Defying the law of diminishing returns, the tangentially related sequels found detail in Banks's first novel that was worth exploring. Some were merely diverting, like The Player of Games and The Use of Weapons. Others were excellent; the short story State of The Art (for my money the single best sci-fi Excession short story of the last 20 years) and his most recent novel.

Excession finds The Culture unopposed in the galaxy. Its citizens - humanoids, robots, artificially intelligent space craft, drones and self-aware weapons - are busily deciding how the lesser civilizations will develop, whether or not to contact one-cut-above-barbarism planets like Earth (State of the Art puts the time frame as 1978) and how to spend their copious free time. The Culture has achieved utopia - even dissension is catered for.

Then one day The Culture must deal with what is called an "Outside Context Problem." As Banks describes it:

"An Outside Context Problem was the sort of thing most civilizations encountered just once, and which they tended to encounter in the same way a sentence encountered a full stop."

The Culture detects an object floating in space that it cannot explain - it exists both within and outside the familiar multidimensional realms of space-time. The object seems benign, but its mere existence challenges the ordered universe of The Culture. Fleets are assembled, field agents from Special Circumstances (a kind of friendly CIA) are posted and The Cultures best Minds (self-aware spacecraft) are thrown into the fray. The Culture will simultaneously stabilise the situation where needed and wreak havoc if required.

Banks lines up a series of breathtakingly realised vignettes, weaving dramatic twists and turns into the narrative. In lesser hands (Douglas Adams and Terry Pratchet, please stand up), humour and irony begin to grate over several hundred pages, let alone over the 5 volume Culture series. It's a testament to Banks's talent that he manages to maintain both a high seriousness and a wicked sense of humour.

Which is not to say that Banks's writing is without fault.

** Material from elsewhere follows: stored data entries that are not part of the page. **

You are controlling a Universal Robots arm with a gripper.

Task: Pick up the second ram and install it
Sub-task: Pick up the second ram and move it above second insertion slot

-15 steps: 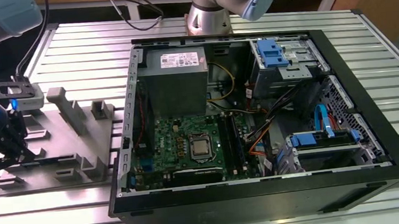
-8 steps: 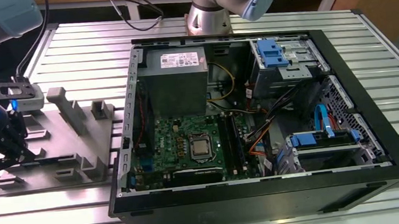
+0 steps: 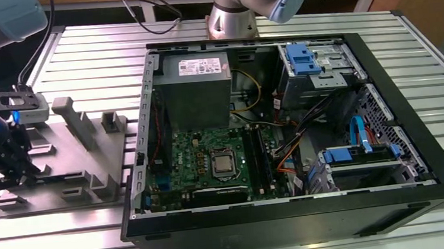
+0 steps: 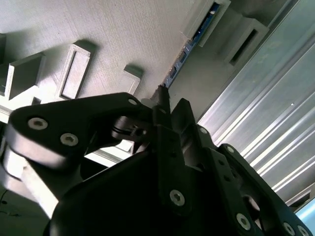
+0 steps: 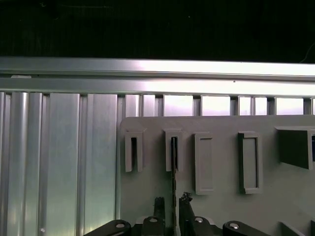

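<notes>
The gripper (image 3: 6,159) hangs over the grey tray (image 3: 59,173) at the exterior view's left, well apart from the open computer case (image 3: 414,145) on the ribbed metal desk (image 3: 81,46). In the first wrist view the second memory stick (image 5: 173,162) stands on edge in one of the tray's narrow slots, and the fingers (image 5: 159,204) sit parted on either side of its near end, with a sliver of tray showing between each of them and the board, so nothing is gripped yet. The second wrist view shows the same straddle, the stick (image 4: 183,54) running away from the fingers along the tray.

The step in hand looks like the grasp. To do it well, the fingers should centre on the board so both meet its flat faces together. They should close squarely, without pushing it sideways against the slot walls, and it should then lift straight up along the slot
</notes>
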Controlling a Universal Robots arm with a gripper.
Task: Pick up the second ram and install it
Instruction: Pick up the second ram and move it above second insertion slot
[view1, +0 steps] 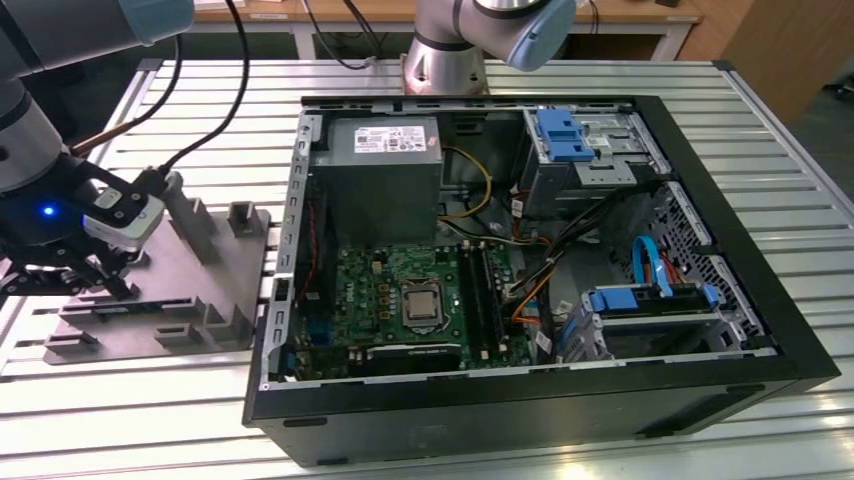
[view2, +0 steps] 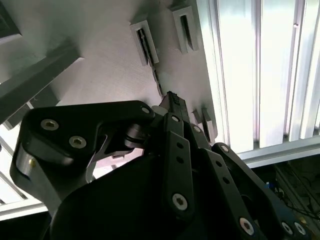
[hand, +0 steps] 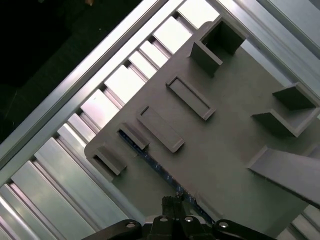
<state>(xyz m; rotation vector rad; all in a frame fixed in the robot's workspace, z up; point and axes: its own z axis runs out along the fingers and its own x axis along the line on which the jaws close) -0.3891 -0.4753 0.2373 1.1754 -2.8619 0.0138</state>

In a bizarre reversal of the problems usually encountered with sci-fi, Banks is a brilliant writer with vivid characterisation and artfully controlled detail. But his plotting could do with some badly needed focus. Interzone, the British science fiction magazine, is quoted on the back cover as saying "the story is vital and urgent and has a brilliantly subtle resolution." In truth, the conclusion of Excession is subtle to the point of being almost subliminal. That aside, Banks deserves his reputation as the saviour of contemporary science fiction.